* **REQUIRED WORK**
What this exercise calls for is an exact copy of the data.
+++
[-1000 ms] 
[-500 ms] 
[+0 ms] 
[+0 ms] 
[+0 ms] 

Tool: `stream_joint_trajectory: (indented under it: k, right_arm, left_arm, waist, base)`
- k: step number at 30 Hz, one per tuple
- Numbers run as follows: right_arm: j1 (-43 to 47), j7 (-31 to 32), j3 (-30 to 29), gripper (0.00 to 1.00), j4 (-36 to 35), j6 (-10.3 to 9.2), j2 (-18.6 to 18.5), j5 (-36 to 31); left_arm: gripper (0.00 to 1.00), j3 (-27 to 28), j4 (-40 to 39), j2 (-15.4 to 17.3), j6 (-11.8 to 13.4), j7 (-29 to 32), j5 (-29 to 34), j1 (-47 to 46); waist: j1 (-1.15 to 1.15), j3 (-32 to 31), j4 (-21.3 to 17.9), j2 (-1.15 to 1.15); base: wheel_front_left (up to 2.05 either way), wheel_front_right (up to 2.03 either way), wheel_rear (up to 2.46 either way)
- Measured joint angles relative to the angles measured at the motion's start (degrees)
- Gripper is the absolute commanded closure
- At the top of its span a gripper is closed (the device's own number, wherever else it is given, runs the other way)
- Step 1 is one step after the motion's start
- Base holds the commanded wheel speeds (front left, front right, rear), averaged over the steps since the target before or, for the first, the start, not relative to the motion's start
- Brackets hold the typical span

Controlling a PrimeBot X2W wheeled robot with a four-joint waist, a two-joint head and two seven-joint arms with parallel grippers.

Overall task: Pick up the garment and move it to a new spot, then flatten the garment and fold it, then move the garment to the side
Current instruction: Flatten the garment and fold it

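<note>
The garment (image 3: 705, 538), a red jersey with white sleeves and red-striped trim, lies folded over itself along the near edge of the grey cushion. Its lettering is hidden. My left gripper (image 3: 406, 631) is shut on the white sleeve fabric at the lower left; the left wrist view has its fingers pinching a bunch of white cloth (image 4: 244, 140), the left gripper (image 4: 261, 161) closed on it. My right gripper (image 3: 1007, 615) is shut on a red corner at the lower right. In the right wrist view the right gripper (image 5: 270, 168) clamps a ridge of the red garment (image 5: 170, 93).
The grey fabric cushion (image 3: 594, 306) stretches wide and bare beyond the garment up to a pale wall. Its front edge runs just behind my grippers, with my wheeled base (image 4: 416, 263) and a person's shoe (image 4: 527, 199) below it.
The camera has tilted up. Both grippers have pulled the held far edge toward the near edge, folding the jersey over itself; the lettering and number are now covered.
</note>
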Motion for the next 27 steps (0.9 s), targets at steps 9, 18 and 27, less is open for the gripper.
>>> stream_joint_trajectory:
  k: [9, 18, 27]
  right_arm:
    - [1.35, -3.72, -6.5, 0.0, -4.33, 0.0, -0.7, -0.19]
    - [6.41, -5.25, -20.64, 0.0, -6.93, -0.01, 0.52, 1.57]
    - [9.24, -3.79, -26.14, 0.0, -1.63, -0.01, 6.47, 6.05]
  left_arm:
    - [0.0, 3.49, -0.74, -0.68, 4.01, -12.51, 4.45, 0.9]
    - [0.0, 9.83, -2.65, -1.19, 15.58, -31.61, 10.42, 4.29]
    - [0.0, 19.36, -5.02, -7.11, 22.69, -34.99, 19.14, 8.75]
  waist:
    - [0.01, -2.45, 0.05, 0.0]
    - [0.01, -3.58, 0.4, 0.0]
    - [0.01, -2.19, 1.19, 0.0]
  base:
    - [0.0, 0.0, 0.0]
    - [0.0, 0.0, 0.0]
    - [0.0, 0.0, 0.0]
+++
* **REPLY TO THE TASK**
[-1000 ms] 
[-500 ms] 
[+0 ms] 
[+0 ms] 
[+0 ms] 

Tool: `stream_joint_trajectory: (indented under it: k, right_arm, left_arm, waist, base)`
- k: step number at 30 Hz, one per tuple
- Numbers run as follows: right_arm: j1 (-43 to 47), j7 (-31 to 32), j3 (-30 to 29), gripper (0.00 to 1.00), j4 (-36 to 35), j6 (-10.3 to 9.2), j2 (-18.6 to 18.5), j5 (-36 to 31); left_arm: gripper (0.00 to 1.00), j3 (-27 to 28), j4 (-40 to 39), j2 (-15.4 to 17.3), j6 (-11.8 to 13.4), j7 (-29 to 32), j5 (-29 to 34), j1 (-47 to 46); waist: j1 (-1.15 to 1.15), j3 (-32 to 31), j4 (-21.3 to 17.9), j2 (-1.15 to 1.15); base: wheel_front_left (up to 2.05 either way), wheel_front_right (up to 2.03 either way), wheel_rear (up to 2.46 either way)
- Measured joint angles relative to the angles measured at the motion's start (degrees)
- Gripper is the absolute commanded closure
- At the top of its span a gripper is closed (the device's own number, wherever else it is given, runs the other way)
- Step 1 is one step after the motion's start
- Base holds the commanded wheel speeds (front left, front right, rear), averaged over the steps since the target before or, for the first, the start, not relative to the motion's start
- Brackets hold the typical span

Controlling a PrimeBot X2W wheeled robot with a four-joint waist, a two-joint head and two seven-joint arms with parallel grippers.

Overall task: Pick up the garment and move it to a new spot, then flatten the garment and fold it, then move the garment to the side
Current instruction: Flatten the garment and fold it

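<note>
The garment (image 3: 705, 538), a red jersey with white sleeves and red-striped trim, lies folded over itself along the near edge of the grey cushion. Its lettering is hidden. My left gripper (image 3: 406, 631) is shut on the white sleeve fabric at the lower left; the left wrist view has its fingers pinching a bunch of white cloth (image 4: 244, 140), the left gripper (image 4: 261, 161) closed on it. My right gripper (image 3: 1007, 615) is shut on a red corner at the lower right. In the right wrist view the right gripper (image 5: 270, 168) clamps a ridge of the red garment (image 5: 170, 93).
The grey fabric cushion (image 3: 594, 306) stretches wide and bare beyond the garment up to a pale wall. Its front edge runs just behind my grippers, with my wheeled base (image 4: 416, 263) and a person's shoe (image 4: 527, 199) below it.
The camera has tilted up. Both grippers have pulled the held far edge toward the near edge, folding the jersey over itself; the lettering and number are now covered.
</note>
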Motion for the next 27 steps (0.9 s), targets at steps 9, 18 and 27, less is open for the gripper.
>>> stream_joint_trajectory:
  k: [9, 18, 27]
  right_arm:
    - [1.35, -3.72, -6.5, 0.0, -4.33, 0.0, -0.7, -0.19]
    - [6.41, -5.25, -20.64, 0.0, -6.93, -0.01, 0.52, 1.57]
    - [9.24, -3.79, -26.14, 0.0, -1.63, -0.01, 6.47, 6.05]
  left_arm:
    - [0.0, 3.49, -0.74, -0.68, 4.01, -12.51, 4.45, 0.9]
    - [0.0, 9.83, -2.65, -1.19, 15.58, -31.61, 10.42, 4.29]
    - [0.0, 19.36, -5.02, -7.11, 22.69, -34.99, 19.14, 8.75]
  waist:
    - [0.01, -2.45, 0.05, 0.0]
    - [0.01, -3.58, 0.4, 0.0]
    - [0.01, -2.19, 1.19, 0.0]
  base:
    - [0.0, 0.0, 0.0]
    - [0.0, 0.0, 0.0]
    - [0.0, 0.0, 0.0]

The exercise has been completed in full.